Yes. I believe you finally got it. :D

And if you say to a materialist "assume god is not material" then I'm sure he would agree that god cannot exist. Unless, of course, he is only taking materialism as a reasonable assumption, pending some evidence that distinguishes materialism from idealism.
Paulie, you are free to embrace dualism as it apparently please you (unless materialism is True; then none of us may have any choice in our 'private behaviors'). ;)

Again, this statement is based on your dogmatic pseudo-definition of god.
Who can define god? I can't. You may choose to (or be forced to) as the case may be.
 
John Hewitt said:
The word "data" is well defined.

John Hewitt said:
I take the data used in that prebiotic evolution to be prebiotic data and I take that evolutionary process to have been rank0 evolution. Rank1 evolution is DNA based evolution. Sensory data is data acquired through the sense organs and I take the evolution associated with it, which occurs in the brain, to be rank2 evolution.

I take social data to be the data that codes for communally inherited knowledge, such as language and shared skills. That leads to rank3 evolution.

I do not see how one statement follows the other. I stated that "Data" is a more nebulous catch-all compared to a gene, which has a specific known biological context.
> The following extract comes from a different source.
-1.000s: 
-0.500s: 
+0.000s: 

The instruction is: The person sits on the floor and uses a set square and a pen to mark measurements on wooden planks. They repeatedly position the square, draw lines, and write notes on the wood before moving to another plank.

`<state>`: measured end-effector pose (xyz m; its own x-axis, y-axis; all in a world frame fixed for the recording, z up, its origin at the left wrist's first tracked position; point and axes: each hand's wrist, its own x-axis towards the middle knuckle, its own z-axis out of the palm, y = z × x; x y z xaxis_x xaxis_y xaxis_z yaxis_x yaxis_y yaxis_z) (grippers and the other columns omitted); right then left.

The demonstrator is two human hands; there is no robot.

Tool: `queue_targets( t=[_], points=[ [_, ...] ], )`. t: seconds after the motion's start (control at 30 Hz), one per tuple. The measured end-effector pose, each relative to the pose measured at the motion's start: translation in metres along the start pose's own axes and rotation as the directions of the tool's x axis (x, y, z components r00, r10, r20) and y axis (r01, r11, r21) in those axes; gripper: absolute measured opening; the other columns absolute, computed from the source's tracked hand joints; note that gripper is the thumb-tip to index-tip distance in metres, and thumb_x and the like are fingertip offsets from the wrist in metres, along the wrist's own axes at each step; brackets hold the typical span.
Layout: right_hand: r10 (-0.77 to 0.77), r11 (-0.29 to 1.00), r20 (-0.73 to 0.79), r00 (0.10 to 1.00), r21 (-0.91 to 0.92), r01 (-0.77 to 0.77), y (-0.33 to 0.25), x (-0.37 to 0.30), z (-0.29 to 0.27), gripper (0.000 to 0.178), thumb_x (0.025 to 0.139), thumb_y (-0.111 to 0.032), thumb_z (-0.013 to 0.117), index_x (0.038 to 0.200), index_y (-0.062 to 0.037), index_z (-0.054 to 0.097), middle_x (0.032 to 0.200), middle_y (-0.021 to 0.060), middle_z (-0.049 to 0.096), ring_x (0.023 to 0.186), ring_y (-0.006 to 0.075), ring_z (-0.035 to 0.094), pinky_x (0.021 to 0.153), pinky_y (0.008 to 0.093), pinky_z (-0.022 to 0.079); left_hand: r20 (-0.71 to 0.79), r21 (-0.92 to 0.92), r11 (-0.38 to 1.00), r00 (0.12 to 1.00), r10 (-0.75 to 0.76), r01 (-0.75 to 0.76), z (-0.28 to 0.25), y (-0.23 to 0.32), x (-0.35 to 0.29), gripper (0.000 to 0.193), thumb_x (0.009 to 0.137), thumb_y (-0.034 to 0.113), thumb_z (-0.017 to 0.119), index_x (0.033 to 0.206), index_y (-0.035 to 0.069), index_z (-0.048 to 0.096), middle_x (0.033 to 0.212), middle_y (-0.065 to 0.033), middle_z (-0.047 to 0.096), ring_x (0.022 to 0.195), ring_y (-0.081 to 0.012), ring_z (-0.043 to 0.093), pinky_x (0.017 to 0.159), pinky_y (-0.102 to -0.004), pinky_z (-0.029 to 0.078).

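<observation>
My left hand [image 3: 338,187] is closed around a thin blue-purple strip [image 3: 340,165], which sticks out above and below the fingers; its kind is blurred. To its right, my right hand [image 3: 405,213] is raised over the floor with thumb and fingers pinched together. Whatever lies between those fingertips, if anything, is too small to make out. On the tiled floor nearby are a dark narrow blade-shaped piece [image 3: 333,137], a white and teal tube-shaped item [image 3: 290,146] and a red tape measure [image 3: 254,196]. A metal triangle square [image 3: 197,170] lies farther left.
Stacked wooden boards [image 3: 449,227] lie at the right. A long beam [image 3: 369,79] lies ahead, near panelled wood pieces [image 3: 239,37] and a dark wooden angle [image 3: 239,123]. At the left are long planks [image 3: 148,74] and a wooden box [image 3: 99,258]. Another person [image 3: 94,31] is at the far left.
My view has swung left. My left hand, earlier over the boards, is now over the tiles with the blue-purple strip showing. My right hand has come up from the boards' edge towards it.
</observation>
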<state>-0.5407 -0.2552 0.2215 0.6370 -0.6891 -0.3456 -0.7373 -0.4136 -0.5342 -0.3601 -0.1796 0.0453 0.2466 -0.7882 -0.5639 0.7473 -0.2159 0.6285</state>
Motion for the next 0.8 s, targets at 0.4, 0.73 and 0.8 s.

Your statement is an effect saying that evolution had to occur prior to the gene formation, which is self understood.

John Hewitt said:
Until very recently, most biologists entirely dismissed multilevel selection theories and insisted on reducing every analysis to the "fundamental genes." Since genes cannot possibly be fundamental to any evolution but rank1, that is not sensible. So far as I know, I am the only person who has yet identified data as the foundation of all evolution and as the basis from which you can generalise evolutionary theory.
This isn't true now. Again, you gave a term to a concept that's been "evolving" in the literature already. Your complaint of genes may have been accurate 20 years ago, but I do not think you'll find anyone claiming that genes must be the beginning or sole portion of evolutionary theory.

If your theory can provide some weighting effect that each rank has. Or if your theory has an ability to differentiate what defines the different ranks or when the different ranks evolve ( I assume in your theory we can't have rank1 without rank0, or rank2 without rank1 or rank0...) it may be quite interesting. But if it just a vocabulary change you are inacting, I'd be a little suspect in it's utility.
 
God (not science) vs ev theory (science) comparisons start with a category error.

Uncertainty in a god is not apriori illogical; it's only illogical for a materialist who should be 100% certain god cannot exist. Dualism -- the stance materialism reaches iff the existence of god is only uncertain -- is itself apriori illogical.
Isn't this only the case of god is unknowable. If we are simply uncertain, I do not see how that can be considered an illogical stance. If we allow for the fact that god isn't supernatural.
 
Who can define god? I can't. You may choose to (or be forced to) as the case may be.

Why do you interject God into a scientific discussion? You're smart enough to know that God is not measurable via any scientific methodology, so how is God relevant, except as a distraction?
 
I do not see how one statement follows the other. I stated that "Data" is a more nebulous catch-all compared to a gene, which has a specific known biological context. Your statement is an effect saying that evolution had to occur prior to the gene formation, which is self understood.
Understood by whom? Most theories of prebiosis just speculate that genes emerge by one form or another of chance. I know of no work apart from my own that proposes any prebiotic selective process at all.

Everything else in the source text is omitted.